Task directions:
An exact reproduction of all the entries below is required.

Provided data:
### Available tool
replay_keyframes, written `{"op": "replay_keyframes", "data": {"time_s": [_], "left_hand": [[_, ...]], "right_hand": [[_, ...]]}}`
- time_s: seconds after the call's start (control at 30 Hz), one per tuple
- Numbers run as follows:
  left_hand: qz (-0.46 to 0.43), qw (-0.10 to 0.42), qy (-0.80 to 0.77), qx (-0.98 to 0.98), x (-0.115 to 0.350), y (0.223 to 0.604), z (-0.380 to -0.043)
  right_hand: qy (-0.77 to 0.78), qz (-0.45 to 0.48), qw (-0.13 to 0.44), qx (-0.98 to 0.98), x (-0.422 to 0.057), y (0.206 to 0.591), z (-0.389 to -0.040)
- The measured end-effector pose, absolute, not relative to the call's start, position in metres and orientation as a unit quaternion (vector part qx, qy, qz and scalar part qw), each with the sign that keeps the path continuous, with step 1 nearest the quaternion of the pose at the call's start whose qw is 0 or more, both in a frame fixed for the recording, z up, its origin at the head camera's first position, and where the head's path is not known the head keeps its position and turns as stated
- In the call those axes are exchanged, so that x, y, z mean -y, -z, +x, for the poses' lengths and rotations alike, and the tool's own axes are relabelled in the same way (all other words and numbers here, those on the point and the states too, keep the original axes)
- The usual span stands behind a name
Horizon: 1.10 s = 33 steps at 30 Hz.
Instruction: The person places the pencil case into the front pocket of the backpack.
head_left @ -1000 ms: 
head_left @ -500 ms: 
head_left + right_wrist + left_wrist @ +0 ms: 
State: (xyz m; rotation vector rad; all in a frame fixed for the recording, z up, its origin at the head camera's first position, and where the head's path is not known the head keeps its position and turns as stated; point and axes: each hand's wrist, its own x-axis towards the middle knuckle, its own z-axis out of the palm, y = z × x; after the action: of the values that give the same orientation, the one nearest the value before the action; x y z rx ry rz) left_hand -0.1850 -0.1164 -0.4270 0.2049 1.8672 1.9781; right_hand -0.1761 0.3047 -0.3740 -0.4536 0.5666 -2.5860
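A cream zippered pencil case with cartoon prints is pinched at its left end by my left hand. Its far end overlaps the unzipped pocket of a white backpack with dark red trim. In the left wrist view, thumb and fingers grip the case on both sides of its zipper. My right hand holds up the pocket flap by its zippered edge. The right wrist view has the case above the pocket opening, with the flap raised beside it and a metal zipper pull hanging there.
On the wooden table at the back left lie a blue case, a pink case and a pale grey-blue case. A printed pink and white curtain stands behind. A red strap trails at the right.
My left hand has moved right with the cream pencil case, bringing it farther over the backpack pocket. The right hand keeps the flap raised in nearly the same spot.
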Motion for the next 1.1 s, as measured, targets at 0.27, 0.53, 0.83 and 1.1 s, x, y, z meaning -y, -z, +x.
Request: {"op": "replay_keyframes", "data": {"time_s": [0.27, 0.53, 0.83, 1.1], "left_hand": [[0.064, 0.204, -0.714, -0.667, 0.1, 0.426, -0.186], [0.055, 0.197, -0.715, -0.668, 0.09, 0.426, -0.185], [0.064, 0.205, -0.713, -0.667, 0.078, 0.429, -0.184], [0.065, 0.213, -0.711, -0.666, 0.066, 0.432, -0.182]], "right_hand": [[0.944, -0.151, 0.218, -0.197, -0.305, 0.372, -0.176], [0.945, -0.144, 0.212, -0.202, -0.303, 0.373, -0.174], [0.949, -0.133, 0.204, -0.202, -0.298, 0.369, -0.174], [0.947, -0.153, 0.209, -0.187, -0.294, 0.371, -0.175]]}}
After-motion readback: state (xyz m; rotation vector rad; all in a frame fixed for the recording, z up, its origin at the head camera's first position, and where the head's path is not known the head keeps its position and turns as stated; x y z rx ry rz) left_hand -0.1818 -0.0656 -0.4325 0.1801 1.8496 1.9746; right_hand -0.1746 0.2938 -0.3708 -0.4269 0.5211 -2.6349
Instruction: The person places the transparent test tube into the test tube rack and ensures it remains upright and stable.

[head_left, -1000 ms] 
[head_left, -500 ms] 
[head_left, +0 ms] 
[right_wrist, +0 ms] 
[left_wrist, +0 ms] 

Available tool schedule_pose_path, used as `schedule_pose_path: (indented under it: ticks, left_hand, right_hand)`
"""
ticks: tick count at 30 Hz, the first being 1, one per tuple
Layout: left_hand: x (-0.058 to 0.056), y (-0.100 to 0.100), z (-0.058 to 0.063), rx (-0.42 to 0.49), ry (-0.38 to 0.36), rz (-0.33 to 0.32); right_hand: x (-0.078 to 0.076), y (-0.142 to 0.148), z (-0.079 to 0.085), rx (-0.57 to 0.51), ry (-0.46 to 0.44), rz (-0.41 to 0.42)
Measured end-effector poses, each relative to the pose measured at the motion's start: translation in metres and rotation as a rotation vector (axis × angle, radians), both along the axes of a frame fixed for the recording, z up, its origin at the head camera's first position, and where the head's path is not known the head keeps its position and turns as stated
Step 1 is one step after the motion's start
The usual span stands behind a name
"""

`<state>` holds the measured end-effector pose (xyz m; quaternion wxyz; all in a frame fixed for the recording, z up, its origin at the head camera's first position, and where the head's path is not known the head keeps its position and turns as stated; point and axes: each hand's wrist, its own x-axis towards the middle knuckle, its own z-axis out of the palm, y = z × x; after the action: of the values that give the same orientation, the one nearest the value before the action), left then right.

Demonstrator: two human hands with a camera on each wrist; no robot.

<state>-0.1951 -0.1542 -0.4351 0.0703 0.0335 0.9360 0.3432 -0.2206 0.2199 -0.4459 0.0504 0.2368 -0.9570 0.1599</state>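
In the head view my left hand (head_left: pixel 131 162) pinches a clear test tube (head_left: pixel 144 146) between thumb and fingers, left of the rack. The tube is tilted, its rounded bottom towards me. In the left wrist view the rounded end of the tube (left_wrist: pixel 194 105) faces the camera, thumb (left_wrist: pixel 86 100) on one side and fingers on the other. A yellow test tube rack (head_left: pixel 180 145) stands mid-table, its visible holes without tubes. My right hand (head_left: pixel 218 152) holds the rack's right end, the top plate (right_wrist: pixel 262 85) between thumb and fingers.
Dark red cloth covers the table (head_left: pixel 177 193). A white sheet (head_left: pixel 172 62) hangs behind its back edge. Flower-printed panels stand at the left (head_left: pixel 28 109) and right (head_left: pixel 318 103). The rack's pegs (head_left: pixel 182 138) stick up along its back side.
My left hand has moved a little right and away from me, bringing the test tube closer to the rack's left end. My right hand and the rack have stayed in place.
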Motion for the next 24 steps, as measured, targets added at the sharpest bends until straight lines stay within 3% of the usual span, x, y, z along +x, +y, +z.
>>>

Worked solution:
### Available tool
replay_keyframes, written `{"op": "replay_keyframes", "data": {"time_s": [_], "left_hand": [[_, ...]], "right_hand": [[_, ...]]}}`
- time_s: seconds after the call's start (control at 30 Hz), one per tuple
- Numbers run as follows:
  left_hand: qz (-0.46 to 0.43), qw (-0.10 to 0.42), qy (-0.80 to 0.77), qx (-0.98 to 0.98), x (-0.115 to 0.350), y (0.223 to 0.604), z (-0.380 to -0.043)
  right_hand: qy (-0.77 to 0.78), qz (-0.45 to 0.48), qw (-0.13 to 0.44), qx (-0.98 to 0.98), x (-0.422 to 0.057), y (0.206 to 0.591), z (-0.389 to -0.040)
- The measured end-effector pose, absolute, not relative to the call's start, position in metres and orientation as a unit quaternion (vector part qx, qy, qz and scalar part qw), each with the sign that keeps the path continuous, with step 1 nearest the quaternion of the pose at the call's start whose qw is 0 or more, both in a frame fixed for the recording, z up, its origin at the head camera's first position, and where the head's path is not known the head keeps its position and turns as stated
- In the call those axes are exchanged, so that x, y, z mean -y, -z, +x, for the poses' lengths and rotations alike, and the tool's own axes are relabelled in the same way (all other words and numbers here, those on the point and the states too, keep the original axes)
- The usual span stands behind a name
Horizon: 1.10 s = 33 steps at 30 Hz.
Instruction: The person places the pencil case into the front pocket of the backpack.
head_left @ -1000 ms: 
head_left @ -500 ms: 
head_left + right_wrist + left_wrist @ +0 ms: 
State: (xyz m; rotation vector rad; all in a frame fixed for the recording, z up, its origin at the head camera's first position, and where the head's path is not known the head keeps its position and turns as stated; point and axes: each hand's wrist, its own x-axis towards the middle knuckle, its own z-axis out of the palm, y = z × x; after the action: of the values that give the same orientation, the one nearest the value before the action; x y z rx ry rz) left_hand -0.1850 -0.1164 -0.4270 0.2049 1.8672 1.9781; right_hand -0.1761 0.3047 -0.3740 -0.4536 0.5666 -2.5860
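A cream zippered pencil case with cartoon prints is pinched at its left end by my left hand. Its far end overlaps the unzipped pocket of a white backpack with dark red trim. In the left wrist view, thumb and fingers grip the case on both sides of its zipper. My right hand holds up the pocket flap by its zippered edge. The right wrist view has the case above the pocket opening, with the flap raised beside it and a metal zipper pull hanging there.
On the wooden table at the back left lie a blue case, a pink case and a pale grey-blue case. A printed pink and white curtain stands behind. A red strap trails at the right.
My left hand has moved right with the cream pencil case, bringing it farther over the backpack pocket. The right hand keeps the flap raised in nearly the same spot.
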Motion for the next 1.1 s, as measured, targets at 0.27, 0.53, 0.83 and 1.1 s, x, y, z meaning -y, -z, +x.
Request: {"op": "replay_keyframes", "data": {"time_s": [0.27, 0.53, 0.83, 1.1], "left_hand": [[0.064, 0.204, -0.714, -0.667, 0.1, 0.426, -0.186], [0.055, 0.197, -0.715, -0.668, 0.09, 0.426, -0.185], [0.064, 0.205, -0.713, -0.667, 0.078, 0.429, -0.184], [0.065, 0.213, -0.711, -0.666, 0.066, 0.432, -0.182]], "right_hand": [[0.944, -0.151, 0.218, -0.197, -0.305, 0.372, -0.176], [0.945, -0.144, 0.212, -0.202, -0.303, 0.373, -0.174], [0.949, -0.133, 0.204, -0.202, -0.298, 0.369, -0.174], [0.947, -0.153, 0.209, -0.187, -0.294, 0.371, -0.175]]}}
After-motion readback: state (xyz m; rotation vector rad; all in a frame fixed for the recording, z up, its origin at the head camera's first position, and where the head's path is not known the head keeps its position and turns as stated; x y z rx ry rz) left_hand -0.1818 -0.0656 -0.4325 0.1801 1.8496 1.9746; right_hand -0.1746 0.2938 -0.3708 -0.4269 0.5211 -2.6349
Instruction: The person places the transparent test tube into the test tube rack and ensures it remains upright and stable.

[head_left, -1000 ms] 
[head_left, -500 ms] 
[head_left, +0 ms] 
[right_wrist, +0 ms] 
[left_wrist, +0 ms] 

Available tool schedule_pose_path, used as `schedule_pose_path: (indented under it: ticks, left_hand, right_hand)`
"""
ticks: tick count at 30 Hz, the first being 1, one per tuple
Layout: left_hand: x (-0.058 to 0.056), y (-0.100 to 0.100), z (-0.058 to 0.063), rx (-0.42 to 0.49), ry (-0.38 to 0.36), rz (-0.33 to 0.32); right_hand: x (-0.078 to 0.076), y (-0.142 to 0.148), z (-0.079 to 0.085), rx (-0.57 to 0.51), ry (-0.46 to 0.44), rz (-0.41 to 0.42)
Measured end-effector poses, each relative to the pose measured at the motion's start: translation in metres and rotation as a rotation vector (axis × angle, radians), both along the axes of a frame fixed for the recording, z up, its origin at the head camera's first position, and where the head's path is not known the head keeps its position and turns as stated
Step 1 is one step after the motion's start
The usual span stands behind a name
"""

`<state>` holds the measured end-effector pose (xyz m; quaternion wxyz; all in a frame fixed for the recording, z up, its origin at the head camera's first position, and where the head's path is not known the head keeps its position and turns as stated; point and axes: each hand's wrist, its own x-axis towards the middle knuckle, its own z-axis out of the palm, y = z × x; after the action: of the values that give the same orientation, the one nearest the value before the action), left then right.

Demonstrator: two human hands with a camera on each wrist; no robot.

<state>-0.1951 -0.1542 -0.4351 0.0703 0.0335 0.9360 0.3432 -0.2206 0.2199 -0.4459 0.0504 0.2368 -0.9570 0.1599</state>
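In the head view my left hand (head_left: pixel 131 162) pinches a clear test tube (head_left: pixel 144 146) between thumb and fingers, left of the rack. The tube is tilted, its rounded bottom towards me. In the left wrist view the rounded end of the tube (left_wrist: pixel 194 105) faces the camera, thumb (left_wrist: pixel 86 100) on one side and fingers on the other. A yellow test tube rack (head_left: pixel 180 145) stands mid-table, its visible holes without tubes. My right hand (head_left: pixel 218 152) holds the rack's right end, the top plate (right_wrist: pixel 262 85) between thumb and fingers.
Dark red cloth covers the table (head_left: pixel 177 193). A white sheet (head_left: pixel 172 62) hangs behind its back edge. Flower-printed panels stand at the left (head_left: pixel 28 109) and right (head_left: pixel 318 103). The rack's pegs (head_left: pixel 182 138) stick up along its back side.
My left hand has moved a little right and away from me, bringing the test tube closer to the rack's left end. My right hand and the rack have stayed in place.
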Motion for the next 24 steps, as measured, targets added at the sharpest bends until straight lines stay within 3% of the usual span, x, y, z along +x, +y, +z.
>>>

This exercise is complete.